Exercise description: Lines from the one containing "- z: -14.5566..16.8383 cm" to the end of the entries below must be reproduced exactly, with both end lines kept and no other line added.

Records for the exercise:
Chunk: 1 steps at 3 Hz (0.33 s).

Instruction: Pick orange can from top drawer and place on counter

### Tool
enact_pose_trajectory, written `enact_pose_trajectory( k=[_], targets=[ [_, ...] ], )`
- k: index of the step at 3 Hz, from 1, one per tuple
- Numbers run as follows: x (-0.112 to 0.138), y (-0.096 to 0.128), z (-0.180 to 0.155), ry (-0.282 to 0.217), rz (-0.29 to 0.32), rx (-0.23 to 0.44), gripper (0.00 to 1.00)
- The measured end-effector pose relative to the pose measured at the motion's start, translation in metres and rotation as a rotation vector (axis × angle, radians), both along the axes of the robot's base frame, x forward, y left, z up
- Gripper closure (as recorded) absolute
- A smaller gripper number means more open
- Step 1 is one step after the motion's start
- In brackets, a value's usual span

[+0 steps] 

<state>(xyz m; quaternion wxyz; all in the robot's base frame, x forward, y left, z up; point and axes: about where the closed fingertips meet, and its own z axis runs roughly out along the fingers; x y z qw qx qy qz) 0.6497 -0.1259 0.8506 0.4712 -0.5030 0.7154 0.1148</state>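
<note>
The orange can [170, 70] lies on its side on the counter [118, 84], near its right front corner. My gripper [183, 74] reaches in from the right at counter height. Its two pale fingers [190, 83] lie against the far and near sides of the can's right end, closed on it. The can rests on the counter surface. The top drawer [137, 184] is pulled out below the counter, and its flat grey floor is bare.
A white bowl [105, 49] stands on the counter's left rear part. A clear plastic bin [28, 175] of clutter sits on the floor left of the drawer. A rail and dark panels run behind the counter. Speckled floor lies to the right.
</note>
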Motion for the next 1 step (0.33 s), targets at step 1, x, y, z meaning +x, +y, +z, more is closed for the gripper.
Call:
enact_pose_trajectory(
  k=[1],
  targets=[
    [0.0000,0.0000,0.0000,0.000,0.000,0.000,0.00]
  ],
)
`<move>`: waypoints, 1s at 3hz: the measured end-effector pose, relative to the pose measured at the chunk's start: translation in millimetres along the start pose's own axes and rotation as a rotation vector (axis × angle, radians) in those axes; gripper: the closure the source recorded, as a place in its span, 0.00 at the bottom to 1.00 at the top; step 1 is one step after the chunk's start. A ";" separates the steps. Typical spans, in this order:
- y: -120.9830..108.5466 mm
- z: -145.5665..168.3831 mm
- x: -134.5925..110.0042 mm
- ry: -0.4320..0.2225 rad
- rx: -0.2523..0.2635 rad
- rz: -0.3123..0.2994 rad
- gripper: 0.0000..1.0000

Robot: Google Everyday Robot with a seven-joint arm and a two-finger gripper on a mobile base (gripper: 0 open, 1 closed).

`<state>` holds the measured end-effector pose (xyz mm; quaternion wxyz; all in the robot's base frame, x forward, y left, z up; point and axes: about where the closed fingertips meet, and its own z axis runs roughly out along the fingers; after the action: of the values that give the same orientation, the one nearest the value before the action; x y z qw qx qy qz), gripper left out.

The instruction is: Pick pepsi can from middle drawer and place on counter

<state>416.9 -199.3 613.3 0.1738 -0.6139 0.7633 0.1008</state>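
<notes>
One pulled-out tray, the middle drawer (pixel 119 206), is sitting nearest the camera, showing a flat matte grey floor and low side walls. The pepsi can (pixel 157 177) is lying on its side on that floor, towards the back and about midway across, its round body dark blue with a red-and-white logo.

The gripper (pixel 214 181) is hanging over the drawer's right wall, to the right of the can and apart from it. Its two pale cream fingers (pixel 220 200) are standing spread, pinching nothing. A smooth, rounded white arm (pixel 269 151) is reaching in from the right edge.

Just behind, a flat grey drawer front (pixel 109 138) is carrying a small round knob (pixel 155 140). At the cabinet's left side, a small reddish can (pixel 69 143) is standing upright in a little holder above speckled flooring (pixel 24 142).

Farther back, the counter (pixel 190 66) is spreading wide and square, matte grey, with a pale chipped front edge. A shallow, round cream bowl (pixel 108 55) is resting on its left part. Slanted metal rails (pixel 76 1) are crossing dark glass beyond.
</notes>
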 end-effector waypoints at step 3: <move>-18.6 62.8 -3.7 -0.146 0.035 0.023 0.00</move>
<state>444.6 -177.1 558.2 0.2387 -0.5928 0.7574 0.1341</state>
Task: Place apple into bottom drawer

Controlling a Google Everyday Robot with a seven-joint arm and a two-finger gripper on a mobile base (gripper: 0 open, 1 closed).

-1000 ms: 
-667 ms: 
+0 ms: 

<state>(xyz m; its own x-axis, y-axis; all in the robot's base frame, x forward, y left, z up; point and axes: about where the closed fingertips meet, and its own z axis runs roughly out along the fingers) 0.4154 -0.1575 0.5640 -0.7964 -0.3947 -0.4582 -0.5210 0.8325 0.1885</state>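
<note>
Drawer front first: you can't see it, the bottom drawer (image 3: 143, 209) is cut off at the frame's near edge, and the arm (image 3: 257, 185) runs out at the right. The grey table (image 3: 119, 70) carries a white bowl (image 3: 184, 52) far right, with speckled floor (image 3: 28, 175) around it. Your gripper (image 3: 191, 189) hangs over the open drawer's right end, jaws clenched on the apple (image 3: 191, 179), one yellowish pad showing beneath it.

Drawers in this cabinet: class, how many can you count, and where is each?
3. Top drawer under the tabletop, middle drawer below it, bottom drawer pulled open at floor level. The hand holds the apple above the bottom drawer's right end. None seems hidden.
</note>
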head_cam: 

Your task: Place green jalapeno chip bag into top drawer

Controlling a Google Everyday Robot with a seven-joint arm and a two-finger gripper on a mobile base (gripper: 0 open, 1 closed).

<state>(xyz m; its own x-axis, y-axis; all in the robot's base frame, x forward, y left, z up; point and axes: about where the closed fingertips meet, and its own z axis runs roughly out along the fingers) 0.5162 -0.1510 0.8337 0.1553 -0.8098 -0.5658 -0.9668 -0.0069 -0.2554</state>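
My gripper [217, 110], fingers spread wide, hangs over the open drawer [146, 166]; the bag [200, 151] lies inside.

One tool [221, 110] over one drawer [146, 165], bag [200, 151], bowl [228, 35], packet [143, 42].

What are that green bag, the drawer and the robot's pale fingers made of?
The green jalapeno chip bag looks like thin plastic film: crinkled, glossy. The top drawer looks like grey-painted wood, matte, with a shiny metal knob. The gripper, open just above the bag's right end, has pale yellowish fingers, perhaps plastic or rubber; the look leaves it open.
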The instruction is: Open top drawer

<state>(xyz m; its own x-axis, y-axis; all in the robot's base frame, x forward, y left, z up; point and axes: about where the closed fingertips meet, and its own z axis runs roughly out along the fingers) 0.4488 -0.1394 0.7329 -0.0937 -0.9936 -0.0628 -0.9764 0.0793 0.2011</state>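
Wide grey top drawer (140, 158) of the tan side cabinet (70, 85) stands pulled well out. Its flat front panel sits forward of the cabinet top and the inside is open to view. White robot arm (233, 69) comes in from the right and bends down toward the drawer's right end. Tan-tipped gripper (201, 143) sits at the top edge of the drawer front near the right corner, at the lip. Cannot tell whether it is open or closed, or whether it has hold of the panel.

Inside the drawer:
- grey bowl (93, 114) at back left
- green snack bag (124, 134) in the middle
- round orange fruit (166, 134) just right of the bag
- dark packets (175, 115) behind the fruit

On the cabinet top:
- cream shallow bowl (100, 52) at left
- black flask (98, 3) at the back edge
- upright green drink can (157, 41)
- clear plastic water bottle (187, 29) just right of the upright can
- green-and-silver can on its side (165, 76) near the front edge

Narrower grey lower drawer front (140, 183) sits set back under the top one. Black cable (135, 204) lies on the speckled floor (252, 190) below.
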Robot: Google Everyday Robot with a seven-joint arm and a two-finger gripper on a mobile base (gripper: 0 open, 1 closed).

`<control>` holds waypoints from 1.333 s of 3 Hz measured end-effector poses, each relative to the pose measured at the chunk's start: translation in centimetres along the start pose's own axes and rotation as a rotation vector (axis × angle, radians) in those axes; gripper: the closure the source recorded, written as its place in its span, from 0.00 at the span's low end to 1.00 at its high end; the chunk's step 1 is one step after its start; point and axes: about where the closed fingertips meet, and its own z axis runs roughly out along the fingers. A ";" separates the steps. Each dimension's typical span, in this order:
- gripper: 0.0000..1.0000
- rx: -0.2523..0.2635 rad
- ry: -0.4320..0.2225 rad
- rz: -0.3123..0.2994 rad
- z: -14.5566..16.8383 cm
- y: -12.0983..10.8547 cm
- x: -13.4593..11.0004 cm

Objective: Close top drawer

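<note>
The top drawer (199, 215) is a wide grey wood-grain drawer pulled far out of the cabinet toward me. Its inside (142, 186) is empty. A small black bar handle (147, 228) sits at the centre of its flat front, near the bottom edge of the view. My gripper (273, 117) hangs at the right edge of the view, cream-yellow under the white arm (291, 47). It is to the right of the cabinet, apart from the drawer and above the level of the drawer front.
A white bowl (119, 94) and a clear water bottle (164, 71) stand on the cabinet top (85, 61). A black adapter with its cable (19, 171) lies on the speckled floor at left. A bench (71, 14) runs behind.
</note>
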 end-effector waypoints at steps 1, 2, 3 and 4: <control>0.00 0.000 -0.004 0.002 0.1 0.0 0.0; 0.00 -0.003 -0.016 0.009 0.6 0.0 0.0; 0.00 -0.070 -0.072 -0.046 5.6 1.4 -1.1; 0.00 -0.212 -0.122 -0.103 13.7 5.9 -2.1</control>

Answer for the task:
- z: -14.5566..16.8383 cm
- y: -12.0983..10.8547 cm
- x: -13.4593..11.0004 cm

Objective: Close top drawer

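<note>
The top drawer (199, 215) is a wide grey wood-grain drawer pulled far out of the cabinet toward me. Its inside (142, 186) is empty. A small black bar handle (147, 228) sits at the centre of its flat front, near the bottom edge of the view. My gripper (273, 117) hangs at the right edge of the view, cream-yellow under the white arm (291, 47). It is to the right of the cabinet, apart from the drawer and above the level of the drawer front.
A white bowl (119, 94) and a clear water bottle (164, 71) stand on the cabinet top (85, 61). A black adapter with its cable (19, 171) lies on the speckled floor at left. A bench (71, 14) runs behind.
</note>
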 end-effector waypoints at steps 1, 2, 3 and 4: <control>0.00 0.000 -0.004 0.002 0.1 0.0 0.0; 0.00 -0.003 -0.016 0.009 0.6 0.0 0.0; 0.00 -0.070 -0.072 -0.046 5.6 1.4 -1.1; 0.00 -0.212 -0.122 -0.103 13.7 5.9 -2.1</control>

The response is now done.